Appellate Representation
of Client whom Lawyer
could not Represent at Trial

    This inquiry involves the question of whether a lawyer who has withdrawn from representation of a client at the trial level on the basis of RPC 3.7, may nonetheless, represent that client on appeal.
    Inquirer is the present husband of a plaintiff in post-divorce matrimonial proceedings. Such proceedings originally involved issues, including support, child visitation rights, and religious practice relative to the child. At the trial level, at the suggestion of the Court, inquirer withdrew as his wife's attorney on the basis of RPC 3.7 because it was then contemplated that he would be a witness with respect to the visitation and religious issues. Another attorney was substituted.
    Contrary to inquirer's original anticipation, he did not appear as a witness at the trial because the visitation and religious issues had been disposed of prior to trial.
    The defendant has now appealed the Court's ruling with respect to support, and we assume that this will be the only issue either before the Appellate Division or upon any retrial.
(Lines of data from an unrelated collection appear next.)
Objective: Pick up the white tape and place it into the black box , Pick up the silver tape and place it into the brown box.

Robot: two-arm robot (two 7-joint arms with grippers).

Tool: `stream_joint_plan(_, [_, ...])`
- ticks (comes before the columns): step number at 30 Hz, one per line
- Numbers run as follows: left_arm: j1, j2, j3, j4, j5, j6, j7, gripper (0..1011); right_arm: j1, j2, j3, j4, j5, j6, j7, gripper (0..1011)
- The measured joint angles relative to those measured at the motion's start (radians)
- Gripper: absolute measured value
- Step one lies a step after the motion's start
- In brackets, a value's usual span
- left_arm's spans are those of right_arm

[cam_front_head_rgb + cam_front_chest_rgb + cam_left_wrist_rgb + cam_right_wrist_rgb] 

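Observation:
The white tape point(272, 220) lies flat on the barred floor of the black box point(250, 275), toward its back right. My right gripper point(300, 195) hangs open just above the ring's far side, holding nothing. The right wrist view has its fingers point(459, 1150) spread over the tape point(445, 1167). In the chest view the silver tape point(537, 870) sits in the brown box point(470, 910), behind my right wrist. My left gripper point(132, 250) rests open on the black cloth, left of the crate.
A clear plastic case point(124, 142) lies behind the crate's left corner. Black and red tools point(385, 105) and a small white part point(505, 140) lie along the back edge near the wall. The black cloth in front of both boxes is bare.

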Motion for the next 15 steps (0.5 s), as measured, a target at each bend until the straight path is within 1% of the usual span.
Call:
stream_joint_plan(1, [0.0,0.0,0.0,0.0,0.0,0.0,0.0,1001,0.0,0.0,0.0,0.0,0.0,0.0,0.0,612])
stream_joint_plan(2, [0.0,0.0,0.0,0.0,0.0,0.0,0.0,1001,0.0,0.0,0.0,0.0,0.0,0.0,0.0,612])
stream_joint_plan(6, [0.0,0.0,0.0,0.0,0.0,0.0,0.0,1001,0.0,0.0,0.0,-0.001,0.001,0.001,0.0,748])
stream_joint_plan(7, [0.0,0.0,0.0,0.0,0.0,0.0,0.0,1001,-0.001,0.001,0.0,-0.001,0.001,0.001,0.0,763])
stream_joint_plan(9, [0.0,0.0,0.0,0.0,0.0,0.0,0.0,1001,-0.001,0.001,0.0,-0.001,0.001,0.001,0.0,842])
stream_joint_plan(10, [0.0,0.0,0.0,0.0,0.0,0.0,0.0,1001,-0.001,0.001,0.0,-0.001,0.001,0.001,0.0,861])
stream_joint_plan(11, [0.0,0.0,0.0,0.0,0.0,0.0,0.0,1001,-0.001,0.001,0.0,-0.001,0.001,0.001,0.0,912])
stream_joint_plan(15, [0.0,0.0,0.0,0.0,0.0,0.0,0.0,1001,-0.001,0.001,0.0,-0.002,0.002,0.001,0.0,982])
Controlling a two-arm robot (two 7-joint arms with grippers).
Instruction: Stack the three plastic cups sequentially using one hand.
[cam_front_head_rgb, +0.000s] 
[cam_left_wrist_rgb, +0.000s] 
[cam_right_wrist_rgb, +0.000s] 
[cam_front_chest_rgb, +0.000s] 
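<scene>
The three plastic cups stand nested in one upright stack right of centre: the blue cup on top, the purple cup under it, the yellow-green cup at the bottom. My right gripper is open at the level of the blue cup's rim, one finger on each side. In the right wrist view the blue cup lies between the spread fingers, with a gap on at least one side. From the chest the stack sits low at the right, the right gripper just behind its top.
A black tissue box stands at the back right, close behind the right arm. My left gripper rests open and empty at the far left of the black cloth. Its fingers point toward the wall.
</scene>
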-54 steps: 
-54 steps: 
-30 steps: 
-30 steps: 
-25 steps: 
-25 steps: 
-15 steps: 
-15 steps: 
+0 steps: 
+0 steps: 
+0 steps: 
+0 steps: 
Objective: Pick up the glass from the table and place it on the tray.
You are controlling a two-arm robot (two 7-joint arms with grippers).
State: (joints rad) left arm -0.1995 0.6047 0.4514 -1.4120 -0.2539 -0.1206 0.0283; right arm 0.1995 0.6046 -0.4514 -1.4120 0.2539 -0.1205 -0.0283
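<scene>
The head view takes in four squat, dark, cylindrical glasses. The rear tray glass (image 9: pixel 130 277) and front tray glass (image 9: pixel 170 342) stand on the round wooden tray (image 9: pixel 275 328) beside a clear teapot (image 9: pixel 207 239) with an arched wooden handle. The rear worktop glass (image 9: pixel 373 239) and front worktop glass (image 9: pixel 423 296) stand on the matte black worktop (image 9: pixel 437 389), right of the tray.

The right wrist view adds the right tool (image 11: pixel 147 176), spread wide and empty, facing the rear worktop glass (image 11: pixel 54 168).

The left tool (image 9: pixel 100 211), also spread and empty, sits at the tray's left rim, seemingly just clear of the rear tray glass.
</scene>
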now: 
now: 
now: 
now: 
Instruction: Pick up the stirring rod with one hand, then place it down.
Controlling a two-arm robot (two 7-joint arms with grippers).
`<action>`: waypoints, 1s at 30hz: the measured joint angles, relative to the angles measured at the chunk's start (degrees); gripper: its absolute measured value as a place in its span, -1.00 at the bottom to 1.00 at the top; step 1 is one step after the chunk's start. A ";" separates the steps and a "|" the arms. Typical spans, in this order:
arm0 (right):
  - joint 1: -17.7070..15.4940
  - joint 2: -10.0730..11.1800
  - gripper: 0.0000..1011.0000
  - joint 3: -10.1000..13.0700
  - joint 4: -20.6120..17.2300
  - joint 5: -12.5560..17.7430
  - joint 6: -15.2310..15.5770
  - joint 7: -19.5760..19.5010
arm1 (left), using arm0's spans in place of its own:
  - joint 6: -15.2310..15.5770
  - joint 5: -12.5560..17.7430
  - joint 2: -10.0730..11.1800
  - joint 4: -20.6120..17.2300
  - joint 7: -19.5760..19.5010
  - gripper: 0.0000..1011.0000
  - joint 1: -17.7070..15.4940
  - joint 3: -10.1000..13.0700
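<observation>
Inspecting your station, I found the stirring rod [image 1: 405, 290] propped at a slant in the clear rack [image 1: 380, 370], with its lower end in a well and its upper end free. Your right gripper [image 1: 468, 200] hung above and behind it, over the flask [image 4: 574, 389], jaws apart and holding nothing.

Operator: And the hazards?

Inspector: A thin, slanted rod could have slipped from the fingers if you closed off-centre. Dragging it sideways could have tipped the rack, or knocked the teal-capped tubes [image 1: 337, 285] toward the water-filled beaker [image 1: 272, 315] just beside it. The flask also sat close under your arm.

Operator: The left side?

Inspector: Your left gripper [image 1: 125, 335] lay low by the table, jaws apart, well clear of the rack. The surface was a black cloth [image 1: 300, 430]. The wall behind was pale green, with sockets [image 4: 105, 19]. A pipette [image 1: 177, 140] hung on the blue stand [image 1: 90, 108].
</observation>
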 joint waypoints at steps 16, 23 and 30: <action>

His testimony was never anticipated to be required or relevant with respect to this issue.

    On the basis of these facts, we do not find any impropriety in inquirer's representing his wife on the appeal.
    The express language of RPC 3.7(a) (as well as the sense of former Disciplinary Rule DR 5-1O1B and 5-102) relates to the impropriety in most cases of a lawyer acting "as advocate at a trial" where the lawyer is an actual or prospective witness.
    Our opinion is, however, narrowly confined to the facts of this case where a lawyer has not, in fact, been a witness at the trial, nor is it anticipated that he would be a witness in subsequent proceedings. It should not be construed as either approving or disapproving of an attorney acting as advocate on an appeal where he has been a witness at the trial, or where it is anticipated that he will be a witness at subsequent proceedings. In such event, there would have to be considered the effect of a lawyer placing himself in a position where either he or his adversary might argue or comment upon such matters as the credibility of the advocate as witness or the weight or other effect to be given his testimony. Such issues, however, are not before us and are not decided here.
    We think that prior decisions on this subject under the former Disciplinary Rules; e.g. Opinions 233, 95 N.J.L.J. 206 (1972) and 421, 103 N.J.L.J. 195 (1979), are still valid and instructive in this area under RPC 3.7.